Es war der unrühmliche Höhepunkt einer enorm aufgeheizten Mitgliederversammlung, an deren Ende Windhorst 10 Minuten erhielt, um zu den Hertha-Anhängern zu sprechen. Was der 45-Jährige am Sonntag erlebte, glich einem Spießrutenlauf. "Windhorst raus!", skandierten einige Anhänger, von denen Windhorst auch einige persönlich beleidigten. Kaum einen Satz konnte er ohne Unterbrechung beenden.
Eingeschüchtert zeigte sich Windhorst aber nicht - er konterte umgehend. "Ob es den meisten gefällt oder nicht: Ich bin als Mehrheitseigner hier. Windhorst raus - das funktioniert faktisch nicht. Man kann mich nicht abwählen und meine Anteile stehen nicht zum Verkauf", antwortete Windhorst. Später fügte er hinzu: "Ich gehe nicht weg. Das ist gar nicht möglich - die nächsten 10, 20 Jahre."
Windhorst war mit seiner Tennor-Gruppe 2019 bei der Hertha eingestiegen und hatte 375 Millionen Euro investiert. Seitdem spielten die Berliner dreimal gegen den Abstieg, schafften gerade erst mit Ach und Krach den Klassenerhalt in der Relegation gegen den Hamburger SV und der Großteil des Investments ist aufgebraucht.

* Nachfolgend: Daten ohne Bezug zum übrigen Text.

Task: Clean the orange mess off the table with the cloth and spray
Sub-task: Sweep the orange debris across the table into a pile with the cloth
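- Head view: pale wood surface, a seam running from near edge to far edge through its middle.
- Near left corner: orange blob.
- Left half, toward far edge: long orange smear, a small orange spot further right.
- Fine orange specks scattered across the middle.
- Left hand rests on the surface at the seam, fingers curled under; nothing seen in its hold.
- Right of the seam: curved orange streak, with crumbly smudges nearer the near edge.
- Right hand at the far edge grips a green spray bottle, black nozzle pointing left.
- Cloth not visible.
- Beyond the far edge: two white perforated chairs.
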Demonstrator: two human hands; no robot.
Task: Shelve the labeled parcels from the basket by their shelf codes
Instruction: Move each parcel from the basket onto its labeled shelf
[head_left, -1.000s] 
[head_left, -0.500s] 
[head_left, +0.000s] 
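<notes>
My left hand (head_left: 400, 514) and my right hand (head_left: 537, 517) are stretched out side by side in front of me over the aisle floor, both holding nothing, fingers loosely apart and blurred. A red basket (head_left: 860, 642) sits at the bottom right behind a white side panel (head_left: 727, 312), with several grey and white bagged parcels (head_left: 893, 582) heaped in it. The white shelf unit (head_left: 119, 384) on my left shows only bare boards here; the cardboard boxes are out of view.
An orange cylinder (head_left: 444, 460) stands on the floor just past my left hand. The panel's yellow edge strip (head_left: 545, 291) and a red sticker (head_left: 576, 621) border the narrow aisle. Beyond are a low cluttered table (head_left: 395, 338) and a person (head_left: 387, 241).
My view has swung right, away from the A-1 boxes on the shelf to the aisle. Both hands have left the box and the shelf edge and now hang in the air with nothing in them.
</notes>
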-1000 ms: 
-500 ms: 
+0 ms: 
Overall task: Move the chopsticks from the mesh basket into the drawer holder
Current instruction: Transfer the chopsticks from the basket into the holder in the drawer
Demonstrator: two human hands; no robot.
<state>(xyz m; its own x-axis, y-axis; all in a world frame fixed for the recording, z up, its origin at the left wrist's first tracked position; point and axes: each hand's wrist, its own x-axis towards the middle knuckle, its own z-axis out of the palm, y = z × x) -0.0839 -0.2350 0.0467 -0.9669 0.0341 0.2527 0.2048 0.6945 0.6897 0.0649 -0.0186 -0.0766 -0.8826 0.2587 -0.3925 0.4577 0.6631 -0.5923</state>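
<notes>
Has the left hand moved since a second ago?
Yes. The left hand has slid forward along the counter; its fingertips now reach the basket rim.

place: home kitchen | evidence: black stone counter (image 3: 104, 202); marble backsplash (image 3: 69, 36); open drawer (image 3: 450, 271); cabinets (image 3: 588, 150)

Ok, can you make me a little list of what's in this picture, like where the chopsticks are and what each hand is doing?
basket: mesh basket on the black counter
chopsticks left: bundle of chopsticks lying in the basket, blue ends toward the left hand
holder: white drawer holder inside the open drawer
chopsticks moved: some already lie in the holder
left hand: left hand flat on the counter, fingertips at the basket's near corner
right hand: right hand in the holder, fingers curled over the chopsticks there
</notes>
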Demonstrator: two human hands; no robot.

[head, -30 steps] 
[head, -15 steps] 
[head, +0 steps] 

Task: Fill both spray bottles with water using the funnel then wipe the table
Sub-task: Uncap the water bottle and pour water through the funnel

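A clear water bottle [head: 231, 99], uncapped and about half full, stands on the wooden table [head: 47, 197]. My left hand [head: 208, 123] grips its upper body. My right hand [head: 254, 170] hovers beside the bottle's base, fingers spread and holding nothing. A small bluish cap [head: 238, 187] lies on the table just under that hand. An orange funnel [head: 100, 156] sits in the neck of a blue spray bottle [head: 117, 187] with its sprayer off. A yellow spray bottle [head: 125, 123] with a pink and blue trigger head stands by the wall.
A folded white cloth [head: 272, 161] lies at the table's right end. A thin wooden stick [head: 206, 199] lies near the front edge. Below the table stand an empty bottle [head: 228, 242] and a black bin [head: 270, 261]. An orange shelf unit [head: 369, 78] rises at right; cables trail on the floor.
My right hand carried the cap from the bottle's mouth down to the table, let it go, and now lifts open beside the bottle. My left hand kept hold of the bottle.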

Obendrein hatte Windhorst für Aufsehen gesorgt, als er im März bei Bild-TV den Rücktritt des damaligen Präsidenten Werner Gegenbauer gefordert hatte. Jener war nach dem Machtkampf mit Windhorst nun am vergangenen Dienstag zurückgetreten. "Ich wusste, dass die Situation mit Herrn Gegenbauer sehr schwierig werden würde und habe mir zwei Jahre auf die Zunge gebissen", so Windhorst.
Hertha BSC: Windhorst stellt weitere Investitionen in Aussicht
Für die Zukunft stellte Windhorst auch neues Geld in Aussicht und formulierte seine Vision. "Ich möchte, das ist das einzige Ziel, dass Hertha BSC extrem erfolgreich wird. Das ist mein Ziel", so Windhorst: "Ich stehe nur für eine Richtung: Alles dafür zu tun, dass wir nach oben kommen." Ein Neustart also. Ein Neustart, der auch von der Mitgliederversammlung ausgehen sollte.
Die Realität war jedoch vor allem Vergangenheitsbewältigung. Fredi Bobic bemühte sich redlich, nach dem Beinahe-Abstieg die Wogen zu glätten. "Dafür trage ich komplett die Verantwortung. Wir haben Fehler gemacht", gab der Sportgeschäftsführer zu. Dass Hertha in Pal Dardai, Tayfun Korkut und Felix Magath drei Trainer für den Ligaverbleib brauchte, sei eine "persönliche Niederlage".
In einer 20-minütigen Rede, die Bobic komplett frei hielt, verurteilte er interne Grabenkämpfe. "Keine Ahnung, wie viele Falschmeldungen ich mit Absicht produziert habe, um zu sehen, wo die internen Löcher sind", sagte Bobic, der Einigkeit forderte: "Am Ende wird es nur miteinander gehen. Wenn wir es gegeneinander machen, werden wir uns zerfleischen." Letztendlich erhielt Bobic nach seiner Ansprache großen Beifall.
Hertha BSC: Interimsboss Manske tritt zurück
Bis zum gewünschten Restart wird es jedoch ein weiter Weg. Zunächst wird auf einer außerordentlichen Mitgliederversammlung am 26. Juni der Gegenbauer-Nachfolger gewählt. Auch einen Ersatz für Interims-Präsident Thorsten Manske, der nach einem schwachen Ergebnis (64,2 Prozent gegen ihn) bei einem Abwahlantrag mit sofortiger Wirkung zurücktrat, wird es brauchen.
Aus blieb indessen der Super-Gau, die komplette Abwahl des Präsidiums, welche den Verein vor die vorläufige Handlungsunfähigkeit gestellt hätte. Fabian Drescher, Anne Jüngermann, Peer Mock-Stürmer, Ingmar Pering und Norbert Sauer überstanden das Votum. Doch über den Berg ist Hertha BSC längst nicht.